Not having the choice thrust upon you.

“He’s probably dead now”. So? So is Hitler. So is Churchill. So is Diana. So are many countless other everyday people. We still talk about their deeds and how they affected people.

Mamamayo Sun 23-Aug-20 22:17:59

He knew! This type of crap really makes me angry especially being the mother of three daughters.
I was a few years younger than you when I had a similar experience. I was working as a waitress. I had a guy sitting in a booth with his back up against the wall. He had his left leg up on the seat and his right leg under the table. He was wearing shorts. I believe they were red. I went up to take his order when I saw all of his junk hanging out and resting on the seat. I was young and timid back then so I didn’t do anything. If it were to happen now you can bet I would react differently. You cannot tell me he didn’t know!!

Peardrop50 Sun 23-Aug-20 22:03:47

Sorry, I used the 'quote' to remind me of FarNorth's words and meant to clear it before I posted. I do agree with a recent thread that the quote boxes are annoying.

Peardrop50 Sun 23-Aug-20 22:01:50

FarNorth

We are old.
We've recently had to ditch most things that made our lives interesting.
Our minds ramble about through our memories.
Strange puzzling things from the past may come to the surface, and we wonder what others would think about them.

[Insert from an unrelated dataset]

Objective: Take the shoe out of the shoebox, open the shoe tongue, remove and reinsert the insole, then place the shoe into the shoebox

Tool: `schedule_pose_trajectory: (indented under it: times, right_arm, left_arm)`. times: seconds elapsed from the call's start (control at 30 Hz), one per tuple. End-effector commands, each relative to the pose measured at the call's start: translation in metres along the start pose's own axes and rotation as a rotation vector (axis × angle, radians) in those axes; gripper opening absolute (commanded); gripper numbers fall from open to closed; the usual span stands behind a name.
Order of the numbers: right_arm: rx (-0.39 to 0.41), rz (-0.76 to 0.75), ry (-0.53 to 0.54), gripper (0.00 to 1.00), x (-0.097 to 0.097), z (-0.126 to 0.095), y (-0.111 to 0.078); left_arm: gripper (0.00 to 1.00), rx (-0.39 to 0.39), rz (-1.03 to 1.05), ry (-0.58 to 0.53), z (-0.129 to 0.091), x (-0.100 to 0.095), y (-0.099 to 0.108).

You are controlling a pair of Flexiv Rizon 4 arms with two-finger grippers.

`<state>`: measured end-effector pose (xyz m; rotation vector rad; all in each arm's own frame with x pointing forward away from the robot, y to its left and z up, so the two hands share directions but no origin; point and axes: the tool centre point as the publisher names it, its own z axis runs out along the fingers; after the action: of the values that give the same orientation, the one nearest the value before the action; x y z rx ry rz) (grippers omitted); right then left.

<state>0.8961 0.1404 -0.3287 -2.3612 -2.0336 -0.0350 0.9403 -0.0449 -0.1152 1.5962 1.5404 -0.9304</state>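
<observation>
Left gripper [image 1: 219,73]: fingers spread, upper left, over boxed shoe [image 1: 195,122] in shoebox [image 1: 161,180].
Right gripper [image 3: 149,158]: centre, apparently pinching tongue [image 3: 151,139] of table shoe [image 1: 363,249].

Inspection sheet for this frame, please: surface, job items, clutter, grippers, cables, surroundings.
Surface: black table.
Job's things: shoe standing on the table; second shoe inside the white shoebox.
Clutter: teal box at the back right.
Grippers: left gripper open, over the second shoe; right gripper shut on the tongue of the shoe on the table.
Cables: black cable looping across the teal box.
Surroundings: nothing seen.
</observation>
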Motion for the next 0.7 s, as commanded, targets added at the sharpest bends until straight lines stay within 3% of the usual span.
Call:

Of course, some of us seem not to do that and content ourselves with replying snappily to those who do.

Oh well.

I'm inclined to agree with FarNorth.
Odd things from the past crop up in our rambling minds.
I didn't get the impression that the poster was traumatised but just curious about what others might think or do in such a situation.
A few surprisingly snappy answers from some who are usually much kinder.
The post reminded me that I did pass a flasher (dirty old man) on my way to work when I was in my twenties, I don't think it registered until I'd gone a few yards along the road.
Not thought about it again until now.
I'm not belittling others experiences though and intentional flashing is wrong of course.

MissAdventure Sun 23-Aug-20 21:31:30

grin

lemongrove Sun 23-Aug-20 21:31:13

....and on that note, over and out ( a bit like the willy).

MissAdventure Sun 23-Aug-20 21:30:03

Yes, and everyone is different.

lemongrove Sun 23-Aug-20 21:29:22

My darling daughters are middle aged women who I sincerely hope could deal with this situation MissA without being all of a tremble.They would either pretend not to have noticed ( unless he did it again) or said what I would have said.If he had been told to do up his poppers he wouldn’t have done it again.